EXERCISE PROMPT: Excluding all pictures, please output the listing exactly.

RECORDED DATA:
****************************************

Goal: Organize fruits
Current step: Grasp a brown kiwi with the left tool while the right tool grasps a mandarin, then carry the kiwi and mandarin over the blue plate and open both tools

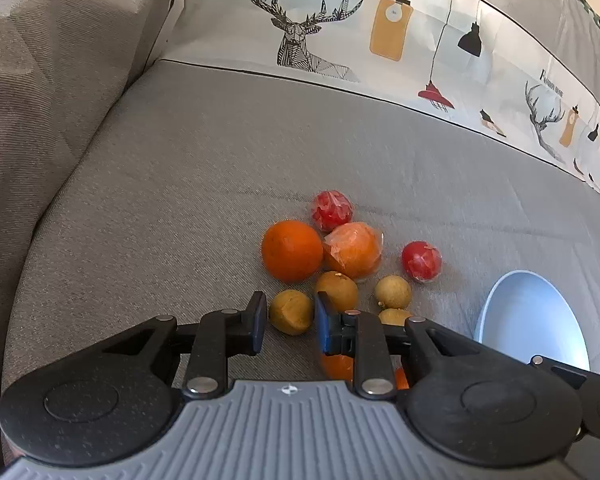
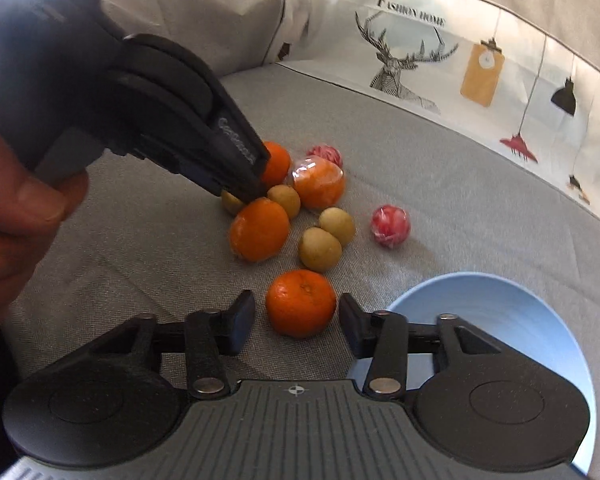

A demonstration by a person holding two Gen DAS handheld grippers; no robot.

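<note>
the left tool point(image 1: 290, 322) is open about halfway, its fingers either side of a brown longan point(image 1: 291, 312) that lies on the grey sofa seat point(image 1: 180, 200); neither pad clearly touches it, so it has hold of nothing. just beyond its tips sit a bare orange point(image 1: 292, 250), a plastic-wrapped orange point(image 1: 353, 249), more longans and two wrapped red fruits point(image 1: 332, 210), all bunched close. to its right lies a pale blue bowl point(image 1: 532, 320).

the right tool point(image 2: 298, 320) is open wide, a mandarin point(image 2: 301, 303) between its fingers with a gap on each side, not gripped. the pale blue bowl point(image 2: 500, 312) is just right of its right finger. ahead and to the left, the left tool point(image 2: 244, 184) dips into the fruit pile, beside another orange point(image 2: 260, 229).
</note>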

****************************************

EXERCISE RESPONSE:
Goal: Organize fruits
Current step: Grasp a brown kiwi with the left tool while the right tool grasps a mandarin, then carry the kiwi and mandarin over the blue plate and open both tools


A demonstration by a person holding two Gen DAS handheld grippers; no robot.

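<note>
the left tool point(image 1: 290, 322) is open about halfway, its fingers either side of a brown longan point(image 1: 291, 312) that lies on the grey sofa seat point(image 1: 180, 200); neither pad clearly touches it, so it has hold of nothing. just beyond its tips sit a bare orange point(image 1: 292, 250), a plastic-wrapped orange point(image 1: 353, 249), more longans and two wrapped red fruits point(image 1: 332, 210), all bunched close. to its right lies a pale blue bowl point(image 1: 532, 320).

the right tool point(image 2: 298, 320) is open wide, a mandarin point(image 2: 301, 303) between its fingers with a gap on each side, not gripped. the pale blue bowl point(image 2: 500, 312) is just right of its right finger. ahead and to the left, the left tool point(image 2: 244, 184) dips into the fruit pile, beside another orange point(image 2: 260, 229).
</note>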

This exercise requires no additional output.